REQUIRED WORK ▸ In the entries below, print exactly the lines from the first through the one with "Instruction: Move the", both included, and none of the pictures.

RECORDS PROVIDED Start Marker

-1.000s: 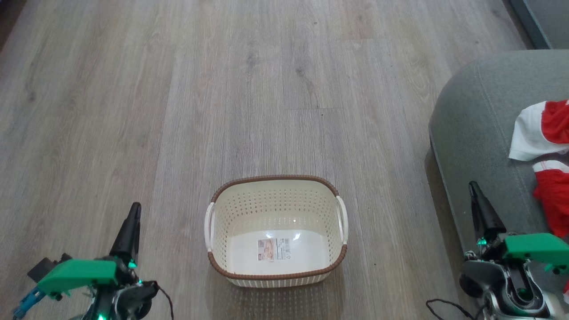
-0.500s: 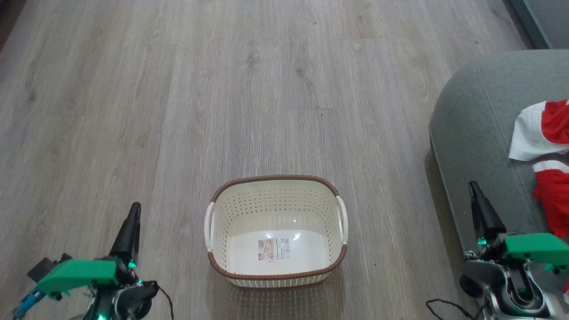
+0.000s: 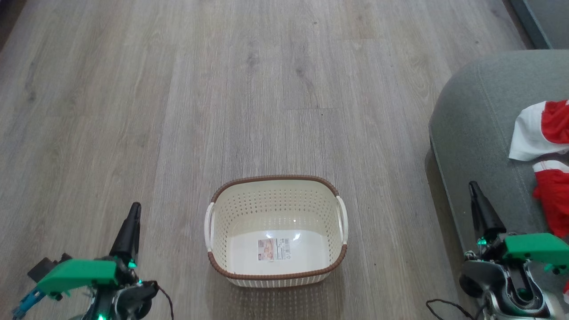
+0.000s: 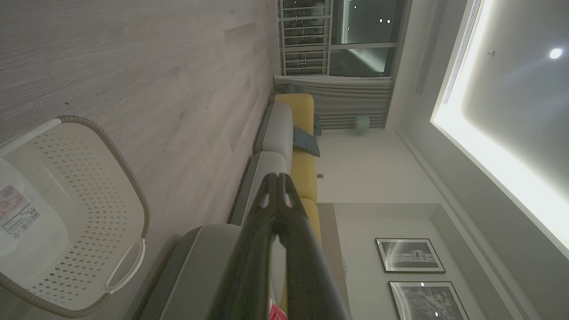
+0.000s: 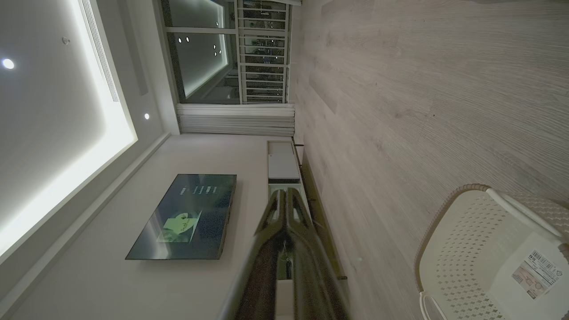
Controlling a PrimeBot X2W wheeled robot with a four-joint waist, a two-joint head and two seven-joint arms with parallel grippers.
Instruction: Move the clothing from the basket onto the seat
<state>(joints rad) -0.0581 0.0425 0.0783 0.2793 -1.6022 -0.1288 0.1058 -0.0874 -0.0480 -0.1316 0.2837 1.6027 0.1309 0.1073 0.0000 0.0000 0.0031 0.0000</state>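
Note:
The cream basket with a brown rim stands on the wood floor, nothing inside but the label on its base; it also lies at the left of the left wrist view and at the lower right of the right wrist view. Red and white clothing lies on the grey-green seat at the right, with a second red piece below it. My left gripper is shut at the lower left, holding nothing. My right gripper is shut beside the seat's edge, holding nothing.
Wood floor stretches around the basket. A grey and yellow sofa runs along the wall in the left wrist view. A television and a low cabinet show in the right wrist view.

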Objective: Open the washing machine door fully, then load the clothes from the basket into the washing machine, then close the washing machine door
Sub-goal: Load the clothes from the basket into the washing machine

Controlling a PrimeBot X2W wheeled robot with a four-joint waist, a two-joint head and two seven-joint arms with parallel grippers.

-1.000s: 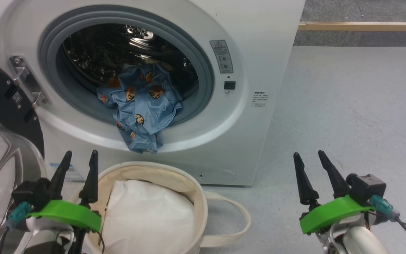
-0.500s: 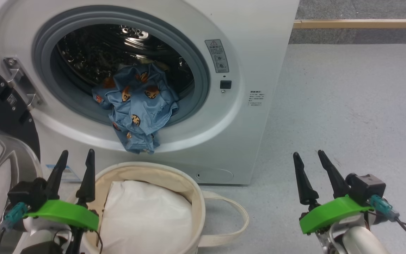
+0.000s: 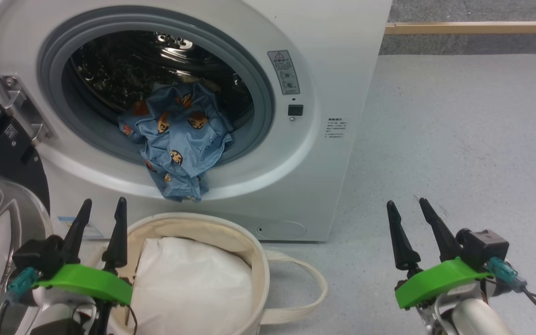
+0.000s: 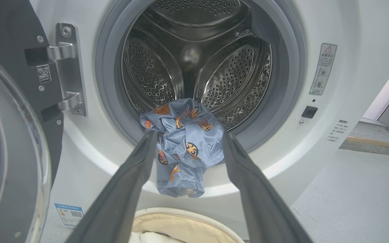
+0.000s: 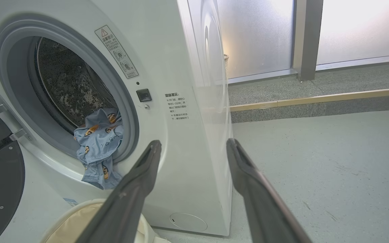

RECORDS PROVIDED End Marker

ANSWER BELOW ▸
-1.000s: 
-0.500s: 
+0.000s: 
+0.000s: 
+0.000s: 
Controlling a PrimeBot X2W wheeled robot with a four-joint waist, a two-joint head and two seven-joint arms with parallel grippers.
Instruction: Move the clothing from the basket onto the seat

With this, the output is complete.